The NIH has a list of commonly used medicines that interact with alcohol. Please include what you were doing when this page came up and the Cloudflare Ray ID found at the bottom of this page. A weakened immune system has a harder time protecting you from germs and viruses. Drinking alcohol can also lead to muscle weakness, cramping, and eventually atrophy.

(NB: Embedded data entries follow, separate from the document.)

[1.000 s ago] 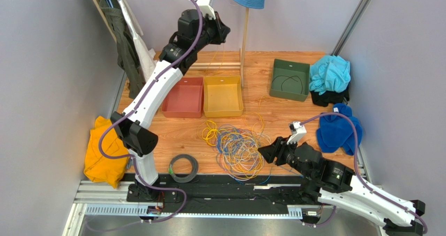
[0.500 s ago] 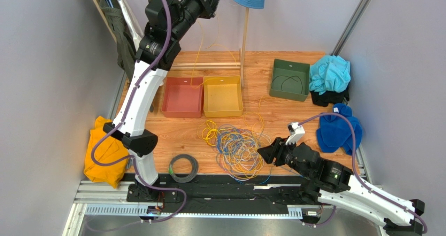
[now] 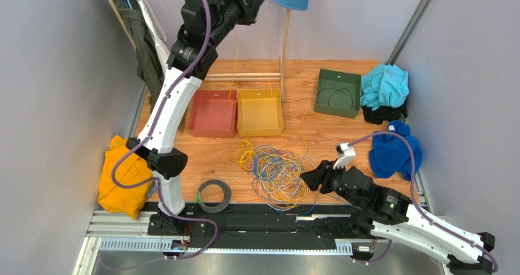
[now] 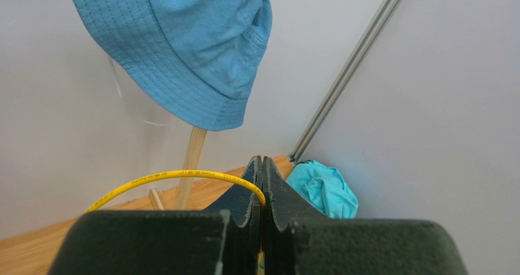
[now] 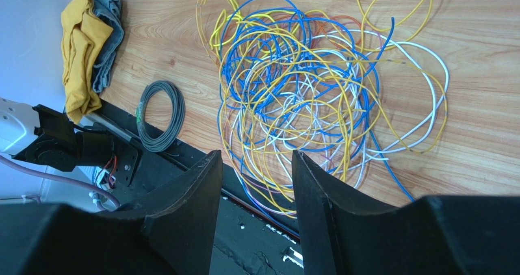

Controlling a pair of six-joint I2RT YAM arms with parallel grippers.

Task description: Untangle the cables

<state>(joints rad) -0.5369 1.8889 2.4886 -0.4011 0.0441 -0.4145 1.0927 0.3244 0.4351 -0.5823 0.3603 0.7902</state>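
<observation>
Where the cables lie: most of the cables (image 3: 278, 171) sit in a loose tangle of yellow, blue and pale loops on the wooden table (image 3: 201, 156), in front of the bins and just beside the right gripper; stray yellow ends trail toward the yellow bin
Left gripper: the left gripper (image 4: 261, 165) is raised high at the back, next to the blue hat (image 4: 183, 43); its fingers are pressed together, pinching a yellow cable (image 4: 177, 176) that arcs out to one side
Lifted strand: in the top view the yellow cable hangs from the gripper down toward the seam between the red and yellow bins; whether its end lies inside either bin I cannot tell
Right gripper: the right gripper (image 5: 255, 165) hovers low over the near edge of the tangle; its fingers are apart with nothing between them
Red bin: the red bin (image 3: 212, 94) stands flush against the yellow one; the hanging strand crosses its right wall
Yellow bin: the yellow bin (image 3: 260, 132) is between the red bin and the pole (image 3: 285, 49) that carries the hat; its contents cannot be told apart from its own colour
Green bin: the green bin (image 3: 334, 112) stands well apart to the right, beside a turquoise cloth (image 3: 383, 85); it holds a thin dark cable (image 3: 335, 94) in a loose loop
Grey coil: the grey coil (image 5: 160, 115) lies flat at the table's near edge, apart from the tangle
</observation>
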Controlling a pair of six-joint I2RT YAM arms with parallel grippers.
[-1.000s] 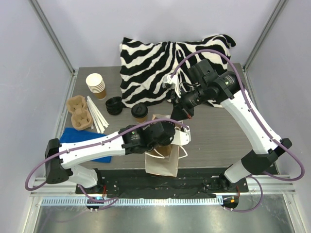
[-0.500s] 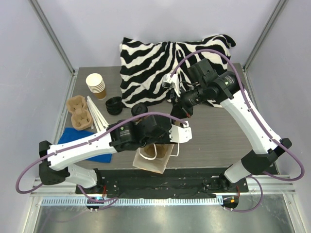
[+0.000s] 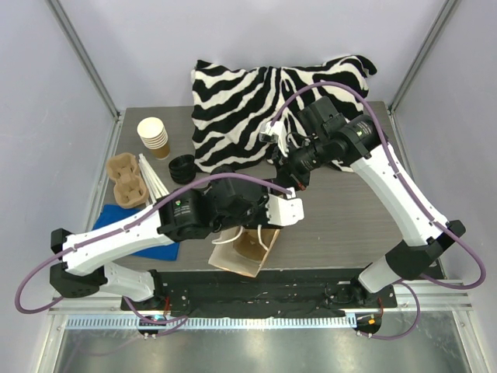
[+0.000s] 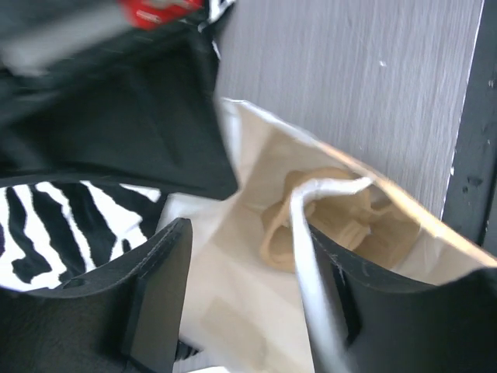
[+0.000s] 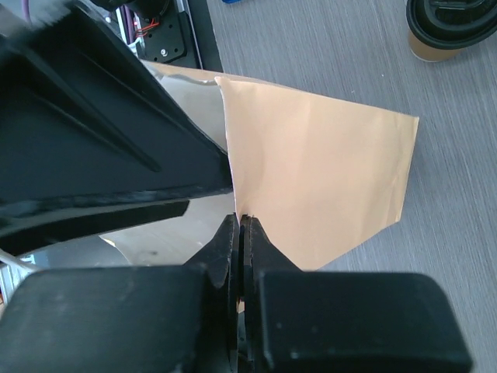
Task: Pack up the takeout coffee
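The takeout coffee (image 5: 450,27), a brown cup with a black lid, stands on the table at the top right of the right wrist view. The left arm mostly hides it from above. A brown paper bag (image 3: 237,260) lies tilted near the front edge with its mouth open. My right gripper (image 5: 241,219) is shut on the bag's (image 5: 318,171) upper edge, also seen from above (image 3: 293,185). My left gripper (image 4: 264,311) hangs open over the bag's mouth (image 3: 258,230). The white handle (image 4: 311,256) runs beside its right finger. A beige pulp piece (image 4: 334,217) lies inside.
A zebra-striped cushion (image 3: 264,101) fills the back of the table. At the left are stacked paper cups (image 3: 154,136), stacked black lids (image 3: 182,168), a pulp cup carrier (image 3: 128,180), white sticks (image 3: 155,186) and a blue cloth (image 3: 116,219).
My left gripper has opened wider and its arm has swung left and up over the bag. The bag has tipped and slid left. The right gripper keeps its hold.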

Within minutes of consuming alcohol, it is absorbed into the bloodstream by blood vessels in the stomach lining and small intestine. However, when researchers evaluate these potential factors, the risks outweigh any benefits. While you may experience euphoria or relaxation at first, in the long run, alcohol affects neurotransmitters, which can lead to changes in your thoughts, moods, and behavior. A comprehensive 2015 review found that alcohol use is one of the leading contributors to pancreatitis because it causes the pancreas to produce toxic substances. The pancreas is essential for breaking down enzymes and starches (like those in alcohol).

Pancreas

When functioning normally, the pancreas releases digestive enzymes to help break down food and exocrine hormones to help regulate blood sugar levels. However, chronic alcohol consumption will impair those functions often leading to pancreatitis. As a result, in the long-term, excessive drinking may cause muscle weakness, or “alcoholic myopathy,” a condition that causes loss of muscle strength. Common symptoms of alcoholic myopathy are muscle cramps, spasms, numbness, and aches all over the body. Acute alcoholic myopathy can temporarily occur after a night of binge drinking as well. Eating a balanced diet, physical therapy, and abstaining from alcohol can help reverse this condition.

Understanding the risks and any possible health benefits of alcohol often seems confusing; that’s understandable, because the evidence for moderate alcohol use in healthy adults isn’t certain. Lifestyle factors such as diet, exercise and smoking all combine to raise or lower your risk. Also, some of these conditions, such as esophageal cancer, are pretty rare, so increasing your risk slightly won’t have a huge impact. The recommended daily limits are not meant to be averaged over a week, either.

Pros and cons of moderate alcohol use

Therefore, with the same amount of consumption, a woman’s brain and other organs are exposed to more alcohol and more of its toxic byproducts. Alcohol has the potential to cause so much harm to your health, but with treatment you can get sober and reverse many of the negative effects of alcohol on your body. Treatment for alcoholism may include medical detox, inpatient and/or outpatient rehab, and medications to support long-term recovery. Alcohol use can exacerbate mental health conditions, like anxiety and depression, or lead to their onset.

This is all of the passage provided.